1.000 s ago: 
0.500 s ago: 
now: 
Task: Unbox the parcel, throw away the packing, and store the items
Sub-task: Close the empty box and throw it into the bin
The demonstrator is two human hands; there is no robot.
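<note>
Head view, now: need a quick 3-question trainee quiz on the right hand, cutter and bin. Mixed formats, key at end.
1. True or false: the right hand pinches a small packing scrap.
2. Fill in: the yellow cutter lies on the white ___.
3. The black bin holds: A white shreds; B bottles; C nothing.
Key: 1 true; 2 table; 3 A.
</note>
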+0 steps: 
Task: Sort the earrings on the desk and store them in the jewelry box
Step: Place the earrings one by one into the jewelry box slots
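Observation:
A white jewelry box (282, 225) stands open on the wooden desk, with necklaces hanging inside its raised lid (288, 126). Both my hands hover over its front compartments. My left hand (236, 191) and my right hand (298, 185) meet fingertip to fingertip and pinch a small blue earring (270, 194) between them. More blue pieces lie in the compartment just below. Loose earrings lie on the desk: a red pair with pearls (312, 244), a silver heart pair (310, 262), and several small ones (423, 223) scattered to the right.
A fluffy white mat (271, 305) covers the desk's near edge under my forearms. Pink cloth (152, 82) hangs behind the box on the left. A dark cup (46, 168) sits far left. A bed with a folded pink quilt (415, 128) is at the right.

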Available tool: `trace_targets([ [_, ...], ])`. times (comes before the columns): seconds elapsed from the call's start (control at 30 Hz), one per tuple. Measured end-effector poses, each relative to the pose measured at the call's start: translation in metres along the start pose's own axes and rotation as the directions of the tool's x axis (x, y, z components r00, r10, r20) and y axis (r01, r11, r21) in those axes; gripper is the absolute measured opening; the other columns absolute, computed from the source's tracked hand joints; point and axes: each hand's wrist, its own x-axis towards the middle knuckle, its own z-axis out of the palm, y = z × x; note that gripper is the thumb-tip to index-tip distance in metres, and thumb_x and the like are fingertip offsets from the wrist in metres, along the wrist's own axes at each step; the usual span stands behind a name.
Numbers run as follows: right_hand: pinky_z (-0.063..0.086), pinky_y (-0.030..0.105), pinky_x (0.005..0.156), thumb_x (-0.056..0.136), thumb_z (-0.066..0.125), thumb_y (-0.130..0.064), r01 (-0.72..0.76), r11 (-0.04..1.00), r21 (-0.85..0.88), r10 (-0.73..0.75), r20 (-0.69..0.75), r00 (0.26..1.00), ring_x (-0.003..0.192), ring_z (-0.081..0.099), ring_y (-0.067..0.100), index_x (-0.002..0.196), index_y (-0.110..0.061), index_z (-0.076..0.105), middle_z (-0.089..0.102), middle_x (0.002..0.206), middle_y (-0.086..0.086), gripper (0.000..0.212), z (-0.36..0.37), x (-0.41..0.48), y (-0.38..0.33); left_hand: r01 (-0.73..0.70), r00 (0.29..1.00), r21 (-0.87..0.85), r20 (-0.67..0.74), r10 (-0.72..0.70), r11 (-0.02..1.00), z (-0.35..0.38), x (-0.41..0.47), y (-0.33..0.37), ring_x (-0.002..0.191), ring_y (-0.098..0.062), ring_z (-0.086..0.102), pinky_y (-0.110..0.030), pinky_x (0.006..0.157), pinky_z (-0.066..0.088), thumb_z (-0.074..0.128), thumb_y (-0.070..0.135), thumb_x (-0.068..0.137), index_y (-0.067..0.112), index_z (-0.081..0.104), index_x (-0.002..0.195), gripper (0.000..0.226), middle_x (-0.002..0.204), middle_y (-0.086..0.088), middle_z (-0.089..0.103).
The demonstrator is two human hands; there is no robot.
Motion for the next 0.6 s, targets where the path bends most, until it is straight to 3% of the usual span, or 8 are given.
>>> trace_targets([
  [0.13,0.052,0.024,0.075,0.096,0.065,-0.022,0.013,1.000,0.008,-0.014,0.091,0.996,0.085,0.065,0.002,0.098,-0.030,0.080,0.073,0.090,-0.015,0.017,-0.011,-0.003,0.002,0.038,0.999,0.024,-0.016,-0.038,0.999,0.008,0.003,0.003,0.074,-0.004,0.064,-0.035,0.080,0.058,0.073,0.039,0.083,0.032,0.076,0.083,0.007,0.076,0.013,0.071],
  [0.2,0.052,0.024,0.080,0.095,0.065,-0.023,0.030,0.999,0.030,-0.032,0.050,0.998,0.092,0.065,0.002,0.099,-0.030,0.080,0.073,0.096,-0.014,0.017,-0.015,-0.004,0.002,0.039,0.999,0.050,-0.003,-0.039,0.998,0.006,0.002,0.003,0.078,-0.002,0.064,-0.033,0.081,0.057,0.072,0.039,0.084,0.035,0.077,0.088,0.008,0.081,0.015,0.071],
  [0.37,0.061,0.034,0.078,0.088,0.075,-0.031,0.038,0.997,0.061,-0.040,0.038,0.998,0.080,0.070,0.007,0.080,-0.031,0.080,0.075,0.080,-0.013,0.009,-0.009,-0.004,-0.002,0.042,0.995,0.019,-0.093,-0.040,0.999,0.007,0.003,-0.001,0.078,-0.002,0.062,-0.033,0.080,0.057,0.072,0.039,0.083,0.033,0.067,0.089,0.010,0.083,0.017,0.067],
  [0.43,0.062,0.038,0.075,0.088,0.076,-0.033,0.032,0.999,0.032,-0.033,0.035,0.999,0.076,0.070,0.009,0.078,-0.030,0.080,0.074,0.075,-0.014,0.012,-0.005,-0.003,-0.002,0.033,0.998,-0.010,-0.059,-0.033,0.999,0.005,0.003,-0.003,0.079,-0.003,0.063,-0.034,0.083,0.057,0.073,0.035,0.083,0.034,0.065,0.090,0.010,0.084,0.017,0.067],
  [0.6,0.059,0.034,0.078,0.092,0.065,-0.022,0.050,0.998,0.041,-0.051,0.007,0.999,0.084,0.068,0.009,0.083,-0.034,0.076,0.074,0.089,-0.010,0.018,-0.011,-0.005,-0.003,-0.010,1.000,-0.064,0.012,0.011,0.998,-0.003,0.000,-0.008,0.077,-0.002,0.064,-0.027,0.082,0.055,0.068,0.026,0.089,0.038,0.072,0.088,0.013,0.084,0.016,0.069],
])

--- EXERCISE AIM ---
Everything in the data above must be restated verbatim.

--- WRITTEN RESPONSE ---
1.000 s ago: 
0.500 s ago: 
now: 
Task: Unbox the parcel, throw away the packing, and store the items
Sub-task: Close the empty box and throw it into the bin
The demonstrator is two human hands; there is no robot.
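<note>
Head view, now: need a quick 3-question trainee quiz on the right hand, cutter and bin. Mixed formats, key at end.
1. True or false: the right hand pinches a small packing scrap.
2. Fill in: the yellow cutter lies on the white ___.
3. The black bin holds: A white shreds; B bottles; C nothing.
Key: 1 true; 2 table; 3 A.
</note>
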+0 steps: 
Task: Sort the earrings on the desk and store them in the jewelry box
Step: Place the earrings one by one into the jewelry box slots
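Observation:
A white jewelry box (282, 225) stands open on the wooden desk, with necklaces hanging inside its raised lid (288, 126). Both my hands hover over its front compartments. My left hand (236, 191) and my right hand (298, 185) meet fingertip to fingertip and pinch a small blue earring (270, 194) between them. More blue pieces lie in the compartment just below. Loose earrings lie on the desk: a red pair with pearls (312, 244), a silver heart pair (310, 262), and several small ones (423, 223) scattered to the right.
A fluffy white mat (271, 305) covers the desk's near edge under my forearms. Pink cloth (152, 82) hangs behind the box on the left. A dark cup (46, 168) sits far left. A bed with a folded pink quilt (415, 128) is at the right.
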
Available tool: `trace_targets([ [_, ...], ])`. times (comes before the columns): seconds elapsed from the call's start (control at 30 Hz), one per tuple. Measured end-effector poses, each relative to the pose measured at the call's start: translation in metres along the start pose's own axes and rotation as the directions of the tool's x axis (x, y, z components r00, r10, r20) and y axis (r01, r11, r21) in those axes; gripper is the absolute measured opening; the other columns absolute, computed from the source's tracked hand joints; point and axes: each hand's wrist, its own x-axis towards the middle knuckle, its own z-axis out of the palm, y = z × x; note that gripper is the thumb-tip to index-tip distance in metres, and thumb_x and the like are fingertip offsets from the wrist in metres, along the wrist's own axes at each step; the usual span stands behind a name.
Numbers run as follows: right_hand: pinky_z (-0.063..0.086), pinky_y (-0.030..0.105), pinky_x (0.005..0.156), thumb_x (-0.056..0.136), thumb_z (-0.066..0.125), thumb_y (-0.130..0.064), r01 (-0.72..0.76), r11 (-0.04..1.00), r21 (-0.85..0.88), r10 (-0.73..0.75), r20 (-0.69..0.75), r00 (0.26..1.00), ring_x (-0.003..0.192), ring_z (-0.081..0.099), ring_y (-0.067..0.100), index_x (-0.002..0.196), index_y (-0.110..0.061), index_z (-0.076..0.105), middle_z (-0.089..0.102), middle_x (0.002..0.206), middle_y (-0.086..0.086), gripper (0.000..0.212), z (-0.36..0.37), x (-0.41..0.48), y (-0.38..0.33); left_hand: r01 (-0.73..0.70), r00 (0.29..1.00), r21 (-0.87..0.85), r20 (-0.67..0.74), r10 (-0.72..0.70), r11 (-0.02..1.00), z (-0.35..0.38), x (-0.41..0.47), y (-0.33..0.37), ring_x (-0.002..0.191), ring_y (-0.098..0.062), ring_z (-0.086..0.102), pinky_y (-0.110..0.030), pinky_x (0.006..0.157), pinky_z (-0.066..0.088), thumb_z (-0.074..0.128), thumb_y (-0.070..0.135), thumb_x (-0.068..0.137), index_y (-0.067..0.112), index_z (-0.081..0.104), index_x (-0.002..0.195), gripper (0.000..0.226), middle_x (-0.002..0.204), middle_y (-0.086..0.088), middle_z (-0.089..0.103).
The demonstrator is two human hands; there is no robot.
Motion for the next 0.6 s, targets where the path bends most, until it is straight to 3% of the usual span, or 8 are given.
>>> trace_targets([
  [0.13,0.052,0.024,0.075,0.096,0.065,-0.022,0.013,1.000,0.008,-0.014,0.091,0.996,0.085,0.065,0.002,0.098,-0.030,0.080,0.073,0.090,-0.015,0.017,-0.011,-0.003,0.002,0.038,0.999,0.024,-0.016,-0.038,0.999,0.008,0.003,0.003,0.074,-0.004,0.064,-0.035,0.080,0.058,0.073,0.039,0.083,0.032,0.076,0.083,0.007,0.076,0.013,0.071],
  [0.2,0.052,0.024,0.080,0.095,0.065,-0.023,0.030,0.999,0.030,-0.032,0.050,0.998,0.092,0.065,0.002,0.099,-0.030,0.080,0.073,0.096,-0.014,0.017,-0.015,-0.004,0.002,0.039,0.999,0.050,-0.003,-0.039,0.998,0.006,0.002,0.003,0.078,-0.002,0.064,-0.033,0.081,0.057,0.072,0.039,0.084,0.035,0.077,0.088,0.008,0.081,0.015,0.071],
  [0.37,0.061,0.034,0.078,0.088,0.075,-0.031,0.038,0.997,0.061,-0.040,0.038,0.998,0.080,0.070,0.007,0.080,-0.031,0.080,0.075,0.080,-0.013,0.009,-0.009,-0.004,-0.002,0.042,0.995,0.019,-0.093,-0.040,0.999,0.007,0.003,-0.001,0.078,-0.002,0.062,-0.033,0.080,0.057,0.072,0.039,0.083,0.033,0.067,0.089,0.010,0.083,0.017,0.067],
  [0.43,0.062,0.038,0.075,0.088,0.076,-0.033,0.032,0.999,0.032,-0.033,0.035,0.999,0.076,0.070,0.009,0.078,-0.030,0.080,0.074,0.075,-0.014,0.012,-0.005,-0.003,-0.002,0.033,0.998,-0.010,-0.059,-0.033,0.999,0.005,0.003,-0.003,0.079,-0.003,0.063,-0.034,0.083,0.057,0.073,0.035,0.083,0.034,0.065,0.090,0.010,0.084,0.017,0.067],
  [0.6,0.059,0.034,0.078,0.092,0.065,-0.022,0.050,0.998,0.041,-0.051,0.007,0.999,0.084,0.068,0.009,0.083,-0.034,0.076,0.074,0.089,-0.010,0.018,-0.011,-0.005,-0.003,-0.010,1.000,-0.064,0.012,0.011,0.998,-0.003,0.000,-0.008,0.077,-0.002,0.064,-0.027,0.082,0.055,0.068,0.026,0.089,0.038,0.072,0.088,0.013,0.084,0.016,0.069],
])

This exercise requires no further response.